To create an absolutely authentic experience in this fast-food restaurant inspired by the bustling, colourful Indian streets, where food thelas and gaadis jostle for space and attention, the architects have put in a 3-wheeler or a rickshaw as it is popularly known. “The fuchsia three-wheeler auto, universal in its presence throughout India as a street icon, is the mascot for the restaurant and also doubles up as a seating for guests,” says Choksi. “It is about celebrating the everyday man's existence on our streets, his Indianness, without translating that into kitsch.”

The place features a combination of compact fluorescent lighting and exposed GLS bulbs set on dimmers. To balance out contemporary materials like stainless steel, glass and corrugated GI sheets, the designers have used raw and natural Kota and Cuddapah stone.

“The site, all of 650 sq. ft., was a particularly complicated space. It was very tight and was created after dividing an existing property into an awkwardly shaped half,” claims Choksi. One side of the double-height wall within the restaurant is a rendition of an actual streetscape superimposed on a mirror wall, which reflects the customers’ images across it. The kitchen is tucked away on a mezzanine and serves the restaurant through a custom-designed mechanical trolley which carries food up and down on an open tray, and adds to all the animation around.

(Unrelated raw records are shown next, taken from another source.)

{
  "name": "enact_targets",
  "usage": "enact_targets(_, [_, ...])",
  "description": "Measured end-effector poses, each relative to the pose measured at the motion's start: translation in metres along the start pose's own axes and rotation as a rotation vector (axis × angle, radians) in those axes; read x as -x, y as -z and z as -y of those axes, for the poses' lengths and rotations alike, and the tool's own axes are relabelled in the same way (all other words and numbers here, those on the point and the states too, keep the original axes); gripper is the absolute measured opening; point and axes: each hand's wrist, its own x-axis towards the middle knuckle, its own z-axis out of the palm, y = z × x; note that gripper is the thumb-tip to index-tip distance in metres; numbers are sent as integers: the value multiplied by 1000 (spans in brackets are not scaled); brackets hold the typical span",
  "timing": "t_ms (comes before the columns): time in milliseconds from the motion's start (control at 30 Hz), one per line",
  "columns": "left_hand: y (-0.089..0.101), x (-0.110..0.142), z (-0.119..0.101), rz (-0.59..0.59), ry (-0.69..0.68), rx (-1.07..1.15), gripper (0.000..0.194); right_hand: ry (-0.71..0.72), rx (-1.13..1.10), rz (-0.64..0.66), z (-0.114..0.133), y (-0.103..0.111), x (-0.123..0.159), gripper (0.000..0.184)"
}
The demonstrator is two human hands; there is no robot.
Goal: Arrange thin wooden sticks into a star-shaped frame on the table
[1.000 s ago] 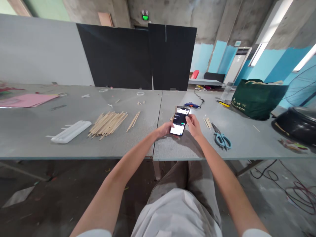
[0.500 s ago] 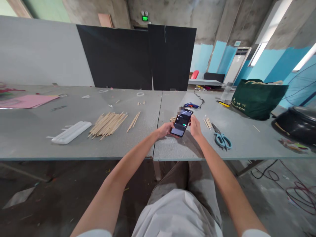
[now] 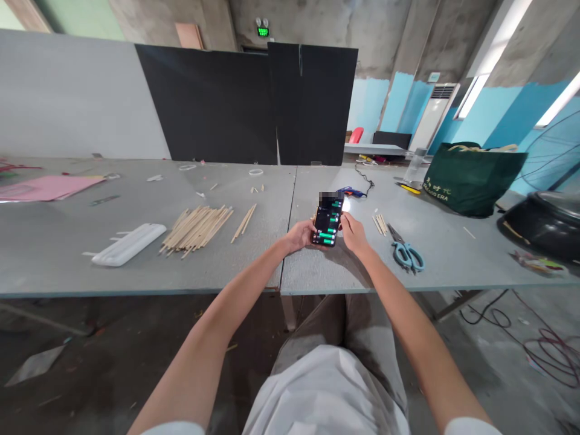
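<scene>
A smartphone (image 3: 327,225) with a lit, dark screen showing green blocks is held over the table between both hands. My left hand (image 3: 301,235) grips its left edge, the thumb over the screen side. My right hand (image 3: 354,233) is closed along the phone's right edge. Behind the phone, a few wooden pieces are mostly hidden. Just beyond lies a blue glue gun (image 3: 352,192) with its cord. To the right of my right hand are several short sticks (image 3: 379,225) and a pair of scissors (image 3: 406,255) with light blue handles.
Left on the grey table (image 3: 254,266) lie a pile of wooden sticks (image 3: 196,229), a few separate sticks (image 3: 243,223) and a white plastic case (image 3: 129,244). A green bag (image 3: 471,181), a yellow-handled cutter (image 3: 410,189) and a black pot (image 3: 541,226) stand or lie right. Black panels (image 3: 244,106) rise behind.
The phone has turned more upright and shifted slightly left, and its screen now shows several green blocks. My right hand has moved a little left and down with it.
</scene>
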Motion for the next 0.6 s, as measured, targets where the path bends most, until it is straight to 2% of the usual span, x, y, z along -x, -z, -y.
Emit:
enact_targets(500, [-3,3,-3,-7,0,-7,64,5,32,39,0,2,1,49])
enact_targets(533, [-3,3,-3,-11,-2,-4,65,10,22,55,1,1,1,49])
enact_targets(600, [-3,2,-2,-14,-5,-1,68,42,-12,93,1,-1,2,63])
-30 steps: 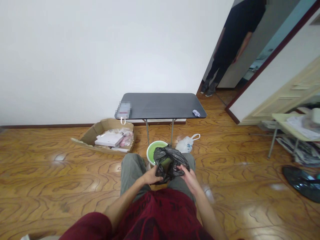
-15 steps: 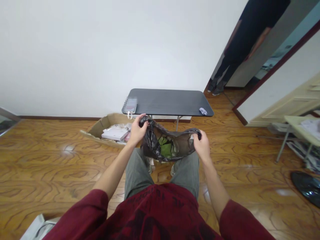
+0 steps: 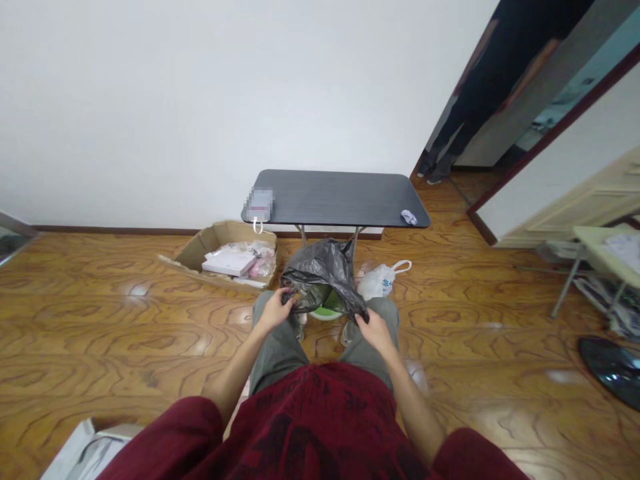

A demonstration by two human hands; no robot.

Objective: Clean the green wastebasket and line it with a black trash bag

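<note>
A black plastic bag (image 3: 323, 273) billows upward in front of my knees. My left hand (image 3: 275, 308) is closed on its left edge and my right hand (image 3: 373, 328) pinches its right edge. Below the bag a sliver of a green and white bin (image 3: 325, 312) shows on the floor between my feet. The bag hides most of the bin.
A dark folding table (image 3: 340, 197) stands against the white wall. An open cardboard box (image 3: 220, 253) with papers lies to its left, and a white plastic bag (image 3: 380, 280) lies on the floor to the right. A person (image 3: 480, 93) stands in the doorway at the far right.
Both hands have dropped from chest height to knee level and come closer together. The bag, stretched wide open half a second ago, now puffs up over the bin.
</note>
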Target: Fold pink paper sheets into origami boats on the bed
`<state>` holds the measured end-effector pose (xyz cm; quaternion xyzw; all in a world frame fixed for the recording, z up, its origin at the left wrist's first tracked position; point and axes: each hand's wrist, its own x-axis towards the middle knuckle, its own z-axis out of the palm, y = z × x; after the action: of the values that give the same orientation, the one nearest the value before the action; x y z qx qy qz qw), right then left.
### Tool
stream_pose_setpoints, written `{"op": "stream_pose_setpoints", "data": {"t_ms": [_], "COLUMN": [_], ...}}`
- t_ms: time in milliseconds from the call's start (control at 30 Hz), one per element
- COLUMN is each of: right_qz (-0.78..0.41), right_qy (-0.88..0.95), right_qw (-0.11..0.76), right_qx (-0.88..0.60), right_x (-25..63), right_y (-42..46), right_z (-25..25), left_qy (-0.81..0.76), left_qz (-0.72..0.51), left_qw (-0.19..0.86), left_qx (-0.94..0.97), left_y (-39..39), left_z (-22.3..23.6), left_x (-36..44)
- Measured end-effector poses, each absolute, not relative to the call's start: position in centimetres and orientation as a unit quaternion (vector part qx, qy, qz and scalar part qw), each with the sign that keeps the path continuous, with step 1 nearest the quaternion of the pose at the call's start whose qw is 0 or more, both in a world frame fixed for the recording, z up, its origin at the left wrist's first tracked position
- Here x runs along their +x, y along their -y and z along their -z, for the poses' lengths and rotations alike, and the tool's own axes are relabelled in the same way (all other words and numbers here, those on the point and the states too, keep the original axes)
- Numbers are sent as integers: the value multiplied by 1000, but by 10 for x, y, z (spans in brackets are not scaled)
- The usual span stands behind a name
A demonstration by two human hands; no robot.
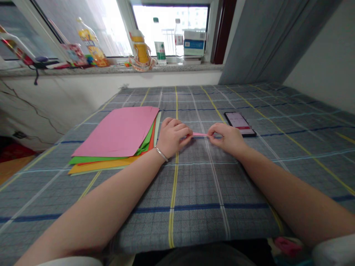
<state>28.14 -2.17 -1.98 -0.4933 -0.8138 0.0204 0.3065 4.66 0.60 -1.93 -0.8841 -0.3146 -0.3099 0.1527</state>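
Pinching pink paper strip (199, 135) (thin, flat)

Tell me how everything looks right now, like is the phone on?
Left hand, pinching one end of the strip.
Right hand, pinching the other end.
Pink paper strip, stretched between both hands.
Coloured paper stack, lying flat, pink sheet on top.
Phone, face up, screen lit.
Water bottle, upright, capped.

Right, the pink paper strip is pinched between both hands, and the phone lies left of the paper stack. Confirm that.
No: the phone lies right of the paper stack, as the head view shows. The pink paper strip is pinched between the left hand and right hand.
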Motion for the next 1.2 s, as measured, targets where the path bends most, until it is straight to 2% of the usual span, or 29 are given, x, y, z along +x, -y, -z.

Calendar art, simulated postcards of film stars, educational charts, matchbox images and accessories like surma dibbis (kajal boxes), picked up from street stores, have been imprinted upon and encased within the tables, or used as props.

The colour palette is very strong and ubiquitously Indian - full of mehndi green, mustard yellow, fuchsia pink, and plain reds. “We have also used strong colours for instant brand recall. Customers associate the colours with Indian streets, and also with the restaurant.”

It is the attention to detail - like the use of flowers within the restaurant or a kadhai that doubles up as a sink - and the interesting interpretation of typical street elements, that distinguishes the otherwise urban vibe of Khaaja Chowk. “All the credit for the original artwork goes to the man on the street!” insists Choksi.